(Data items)

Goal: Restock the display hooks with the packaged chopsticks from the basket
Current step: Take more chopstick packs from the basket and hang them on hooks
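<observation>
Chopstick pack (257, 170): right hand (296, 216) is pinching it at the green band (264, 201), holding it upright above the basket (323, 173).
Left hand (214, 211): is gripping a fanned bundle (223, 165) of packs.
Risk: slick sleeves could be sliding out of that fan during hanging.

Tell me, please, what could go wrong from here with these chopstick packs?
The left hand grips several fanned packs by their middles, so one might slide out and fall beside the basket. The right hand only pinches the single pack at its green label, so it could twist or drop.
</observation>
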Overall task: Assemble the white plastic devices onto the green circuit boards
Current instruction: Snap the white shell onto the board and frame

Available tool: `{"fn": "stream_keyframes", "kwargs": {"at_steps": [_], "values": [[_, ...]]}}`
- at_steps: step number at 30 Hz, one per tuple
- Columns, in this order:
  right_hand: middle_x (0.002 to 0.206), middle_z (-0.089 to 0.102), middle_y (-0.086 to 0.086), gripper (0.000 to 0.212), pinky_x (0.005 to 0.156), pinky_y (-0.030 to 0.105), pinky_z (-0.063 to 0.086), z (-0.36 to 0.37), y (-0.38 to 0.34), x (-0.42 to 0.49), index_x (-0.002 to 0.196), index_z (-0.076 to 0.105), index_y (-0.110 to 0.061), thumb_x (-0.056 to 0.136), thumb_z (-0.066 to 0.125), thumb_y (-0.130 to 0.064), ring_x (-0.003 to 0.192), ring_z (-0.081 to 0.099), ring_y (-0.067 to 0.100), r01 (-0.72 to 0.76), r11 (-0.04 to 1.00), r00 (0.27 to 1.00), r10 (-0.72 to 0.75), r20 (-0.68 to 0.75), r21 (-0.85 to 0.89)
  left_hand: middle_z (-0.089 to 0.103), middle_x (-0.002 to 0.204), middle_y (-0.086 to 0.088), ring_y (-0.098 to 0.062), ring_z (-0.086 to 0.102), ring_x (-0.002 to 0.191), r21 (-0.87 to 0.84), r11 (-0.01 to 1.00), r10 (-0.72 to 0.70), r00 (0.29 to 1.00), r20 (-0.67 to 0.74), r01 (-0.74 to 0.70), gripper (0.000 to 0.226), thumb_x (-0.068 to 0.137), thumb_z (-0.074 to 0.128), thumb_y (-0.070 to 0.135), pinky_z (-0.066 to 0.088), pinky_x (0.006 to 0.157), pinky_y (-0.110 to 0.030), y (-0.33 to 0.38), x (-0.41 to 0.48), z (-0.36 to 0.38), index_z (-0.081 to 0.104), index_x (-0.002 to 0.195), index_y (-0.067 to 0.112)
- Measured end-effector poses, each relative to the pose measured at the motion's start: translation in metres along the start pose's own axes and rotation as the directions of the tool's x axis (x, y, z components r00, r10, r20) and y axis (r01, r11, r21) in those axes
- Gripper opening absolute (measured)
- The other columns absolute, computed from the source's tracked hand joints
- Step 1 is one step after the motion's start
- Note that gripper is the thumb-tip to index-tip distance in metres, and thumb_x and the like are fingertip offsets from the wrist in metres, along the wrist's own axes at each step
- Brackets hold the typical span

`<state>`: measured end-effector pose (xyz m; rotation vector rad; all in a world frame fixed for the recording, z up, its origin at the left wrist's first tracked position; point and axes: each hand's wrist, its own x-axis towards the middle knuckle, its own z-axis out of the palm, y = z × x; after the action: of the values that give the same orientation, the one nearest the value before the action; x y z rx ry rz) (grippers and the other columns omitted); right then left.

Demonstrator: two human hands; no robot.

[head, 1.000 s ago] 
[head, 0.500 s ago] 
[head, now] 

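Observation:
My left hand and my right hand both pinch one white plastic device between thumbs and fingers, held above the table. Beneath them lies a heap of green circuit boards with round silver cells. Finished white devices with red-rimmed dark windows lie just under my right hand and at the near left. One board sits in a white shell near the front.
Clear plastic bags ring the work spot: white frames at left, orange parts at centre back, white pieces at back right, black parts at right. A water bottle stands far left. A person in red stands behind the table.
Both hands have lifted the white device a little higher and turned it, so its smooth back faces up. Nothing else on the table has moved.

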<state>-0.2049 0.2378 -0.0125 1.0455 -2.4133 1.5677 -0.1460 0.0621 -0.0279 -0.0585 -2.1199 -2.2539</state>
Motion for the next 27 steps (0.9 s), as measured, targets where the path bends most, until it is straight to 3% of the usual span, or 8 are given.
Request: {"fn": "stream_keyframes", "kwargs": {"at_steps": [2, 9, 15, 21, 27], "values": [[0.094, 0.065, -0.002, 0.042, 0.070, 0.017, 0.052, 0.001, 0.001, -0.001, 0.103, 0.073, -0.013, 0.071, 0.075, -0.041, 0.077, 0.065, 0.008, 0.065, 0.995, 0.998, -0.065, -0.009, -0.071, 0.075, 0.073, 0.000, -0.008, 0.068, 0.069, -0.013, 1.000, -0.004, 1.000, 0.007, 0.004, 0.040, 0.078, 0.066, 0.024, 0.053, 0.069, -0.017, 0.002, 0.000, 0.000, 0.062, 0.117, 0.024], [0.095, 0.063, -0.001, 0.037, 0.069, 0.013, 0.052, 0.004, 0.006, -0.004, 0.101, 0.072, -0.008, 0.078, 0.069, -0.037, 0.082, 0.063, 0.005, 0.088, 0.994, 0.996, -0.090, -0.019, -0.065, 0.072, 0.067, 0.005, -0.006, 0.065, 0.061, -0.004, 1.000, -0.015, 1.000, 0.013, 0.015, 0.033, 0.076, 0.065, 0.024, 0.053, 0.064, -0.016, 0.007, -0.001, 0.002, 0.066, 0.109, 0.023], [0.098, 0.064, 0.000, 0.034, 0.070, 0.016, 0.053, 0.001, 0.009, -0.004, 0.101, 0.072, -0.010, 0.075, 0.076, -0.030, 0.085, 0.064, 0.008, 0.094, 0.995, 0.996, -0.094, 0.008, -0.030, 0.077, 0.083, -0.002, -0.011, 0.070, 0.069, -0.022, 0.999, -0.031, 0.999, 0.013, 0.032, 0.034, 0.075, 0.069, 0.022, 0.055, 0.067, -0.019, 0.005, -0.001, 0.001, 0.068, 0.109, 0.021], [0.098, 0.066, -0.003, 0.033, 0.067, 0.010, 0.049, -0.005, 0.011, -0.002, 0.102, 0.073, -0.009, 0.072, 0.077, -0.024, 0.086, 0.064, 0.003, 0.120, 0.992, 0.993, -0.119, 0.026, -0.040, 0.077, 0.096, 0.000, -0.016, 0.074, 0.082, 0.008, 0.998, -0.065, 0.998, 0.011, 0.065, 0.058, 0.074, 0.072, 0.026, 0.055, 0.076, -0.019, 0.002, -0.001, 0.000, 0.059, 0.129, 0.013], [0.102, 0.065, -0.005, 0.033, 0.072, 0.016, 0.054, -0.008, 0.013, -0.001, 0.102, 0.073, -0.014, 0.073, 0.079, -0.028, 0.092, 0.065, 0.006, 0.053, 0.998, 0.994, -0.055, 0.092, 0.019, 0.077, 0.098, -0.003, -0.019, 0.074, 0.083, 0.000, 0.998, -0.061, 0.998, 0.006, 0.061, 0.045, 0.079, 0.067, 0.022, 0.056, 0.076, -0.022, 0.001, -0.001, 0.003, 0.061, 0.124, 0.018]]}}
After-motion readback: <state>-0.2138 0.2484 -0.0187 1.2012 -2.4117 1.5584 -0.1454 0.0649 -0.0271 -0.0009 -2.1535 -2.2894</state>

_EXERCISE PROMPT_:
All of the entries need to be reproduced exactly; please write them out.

_SOLUTION TO THIS EXERCISE_:
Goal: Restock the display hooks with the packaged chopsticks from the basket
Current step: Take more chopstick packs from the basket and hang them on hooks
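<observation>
Chopstick pack (257, 170): right hand (296, 216) is pinching it at the green band (264, 201), holding it upright above the basket (323, 173).
Left hand (214, 211): is gripping a fanned bundle (223, 165) of packs.
Risk: slick sleeves could be sliding out of that fan during hanging.

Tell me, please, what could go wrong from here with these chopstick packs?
The left hand grips several fanned packs by their middles, so one might slide out and fall beside the basket. The right hand only pinches the single pack at its green label, so it could twist or drop.
</observation>
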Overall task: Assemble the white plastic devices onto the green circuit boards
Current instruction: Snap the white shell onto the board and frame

Available tool: `{"fn": "stream_keyframes", "kwargs": {"at_steps": [_], "values": [[_, ...]]}}`
- at_steps: step number at 30 Hz, one per tuple
- Columns, in this order:
  right_hand: middle_x (0.002 to 0.206), middle_z (-0.089 to 0.102), middle_y (-0.086 to 0.086), gripper (0.000 to 0.212), pinky_x (0.005 to 0.156), pinky_y (-0.030 to 0.105), pinky_z (-0.063 to 0.086), z (-0.36 to 0.37), y (-0.38 to 0.34), x (-0.42 to 0.49), index_x (-0.002 to 0.196), index_z (-0.076 to 0.105), index_y (-0.110 to 0.061), thumb_x (-0.056 to 0.136), thumb_z (-0.066 to 0.125), thumb_y (-0.130 to 0.064), ring_x (-0.003 to 0.192), ring_z (-0.081 to 0.099), ring_y (-0.067 to 0.100), r01 (-0.72 to 0.76), r11 (-0.04 to 1.00), r00 (0.27 to 1.00), r10 (-0.72 to 0.75), r20 (-0.68 to 0.75), r21 (-0.85 to 0.89)
  left_hand: middle_z (-0.089 to 0.103), middle_x (-0.002 to 0.204), middle_y (-0.086 to 0.088), ring_y (-0.098 to 0.062), ring_z (-0.086 to 0.102), ring_x (-0.002 to 0.191), r21 (-0.87 to 0.84), r11 (-0.01 to 1.00), r10 (-0.72 to 0.70), r00 (0.29 to 1.00), r20 (-0.67 to 0.74), r01 (-0.74 to 0.70), gripper (0.000 to 0.226), thumb_x (-0.068 to 0.137), thumb_z (-0.074 to 0.128), thumb_y (-0.070 to 0.135), pinky_z (-0.066 to 0.088), pinky_x (0.006 to 0.157), pinky_y (-0.110 to 0.030), y (-0.33 to 0.38), x (-0.41 to 0.48), z (-0.36 to 0.38), index_z (-0.081 to 0.104), index_x (-0.002 to 0.195), index_y (-0.067 to 0.112)
- Measured end-effector poses, each relative to the pose measured at the motion's start: translation in metres along the start pose's own axes and rotation as the directions of the tool's x axis (x, y, z components r00, r10, r20) and y axis (r01, r11, r21) in those axes
- Gripper opening absolute (measured)
- The other columns absolute, computed from the source's tracked hand joints
- Step 1 is one step after the motion's start
- Note that gripper is the thumb-tip to index-tip distance in metres, and thumb_x and the like are fingertip offsets from the wrist in metres, along the wrist's own axes at each step
- Brackets hold the typical span

`<state>`: measured end-effector pose (xyz m; rotation vector rad; all in a world frame fixed for the recording, z up, its origin at the left wrist's first tracked position; point and axes: each hand's wrist, its own x-axis towards the middle knuckle, its own z-axis out of the palm, y = z × x; after the action: of the values that give the same orientation, the one nearest the value before the action; x y z rx ry rz) (grippers and the other columns omitted); right then left.

Demonstrator: two human hands; no robot.

[head, 1.000 s ago] 
[head, 0.500 s ago] 
[head, now] 

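Observation:
My left hand and my right hand both pinch one white plastic device between thumbs and fingers, held above the table. Beneath them lies a heap of green circuit boards with round silver cells. Finished white devices with red-rimmed dark windows lie just under my right hand and at the near left. One board sits in a white shell near the front.
Clear plastic bags ring the work spot: white frames at left, orange parts at centre back, white pieces at back right, black parts at right. A water bottle stands far left. A person in red stands behind the table.
Both hands have lifted the white device a little higher and turned it, so its smooth back faces up. Nothing else on the table has moved.
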
<state>-0.2049 0.2378 -0.0125 1.0455 -2.4133 1.5677 -0.1460 0.0621 -0.0279 -0.0585 -2.1199 -2.2539</state>
Motion for the next 27 steps (0.9 s), as measured, targets where the path bends most, until it is straight to 3% of the usual span, or 8 are given.
Request: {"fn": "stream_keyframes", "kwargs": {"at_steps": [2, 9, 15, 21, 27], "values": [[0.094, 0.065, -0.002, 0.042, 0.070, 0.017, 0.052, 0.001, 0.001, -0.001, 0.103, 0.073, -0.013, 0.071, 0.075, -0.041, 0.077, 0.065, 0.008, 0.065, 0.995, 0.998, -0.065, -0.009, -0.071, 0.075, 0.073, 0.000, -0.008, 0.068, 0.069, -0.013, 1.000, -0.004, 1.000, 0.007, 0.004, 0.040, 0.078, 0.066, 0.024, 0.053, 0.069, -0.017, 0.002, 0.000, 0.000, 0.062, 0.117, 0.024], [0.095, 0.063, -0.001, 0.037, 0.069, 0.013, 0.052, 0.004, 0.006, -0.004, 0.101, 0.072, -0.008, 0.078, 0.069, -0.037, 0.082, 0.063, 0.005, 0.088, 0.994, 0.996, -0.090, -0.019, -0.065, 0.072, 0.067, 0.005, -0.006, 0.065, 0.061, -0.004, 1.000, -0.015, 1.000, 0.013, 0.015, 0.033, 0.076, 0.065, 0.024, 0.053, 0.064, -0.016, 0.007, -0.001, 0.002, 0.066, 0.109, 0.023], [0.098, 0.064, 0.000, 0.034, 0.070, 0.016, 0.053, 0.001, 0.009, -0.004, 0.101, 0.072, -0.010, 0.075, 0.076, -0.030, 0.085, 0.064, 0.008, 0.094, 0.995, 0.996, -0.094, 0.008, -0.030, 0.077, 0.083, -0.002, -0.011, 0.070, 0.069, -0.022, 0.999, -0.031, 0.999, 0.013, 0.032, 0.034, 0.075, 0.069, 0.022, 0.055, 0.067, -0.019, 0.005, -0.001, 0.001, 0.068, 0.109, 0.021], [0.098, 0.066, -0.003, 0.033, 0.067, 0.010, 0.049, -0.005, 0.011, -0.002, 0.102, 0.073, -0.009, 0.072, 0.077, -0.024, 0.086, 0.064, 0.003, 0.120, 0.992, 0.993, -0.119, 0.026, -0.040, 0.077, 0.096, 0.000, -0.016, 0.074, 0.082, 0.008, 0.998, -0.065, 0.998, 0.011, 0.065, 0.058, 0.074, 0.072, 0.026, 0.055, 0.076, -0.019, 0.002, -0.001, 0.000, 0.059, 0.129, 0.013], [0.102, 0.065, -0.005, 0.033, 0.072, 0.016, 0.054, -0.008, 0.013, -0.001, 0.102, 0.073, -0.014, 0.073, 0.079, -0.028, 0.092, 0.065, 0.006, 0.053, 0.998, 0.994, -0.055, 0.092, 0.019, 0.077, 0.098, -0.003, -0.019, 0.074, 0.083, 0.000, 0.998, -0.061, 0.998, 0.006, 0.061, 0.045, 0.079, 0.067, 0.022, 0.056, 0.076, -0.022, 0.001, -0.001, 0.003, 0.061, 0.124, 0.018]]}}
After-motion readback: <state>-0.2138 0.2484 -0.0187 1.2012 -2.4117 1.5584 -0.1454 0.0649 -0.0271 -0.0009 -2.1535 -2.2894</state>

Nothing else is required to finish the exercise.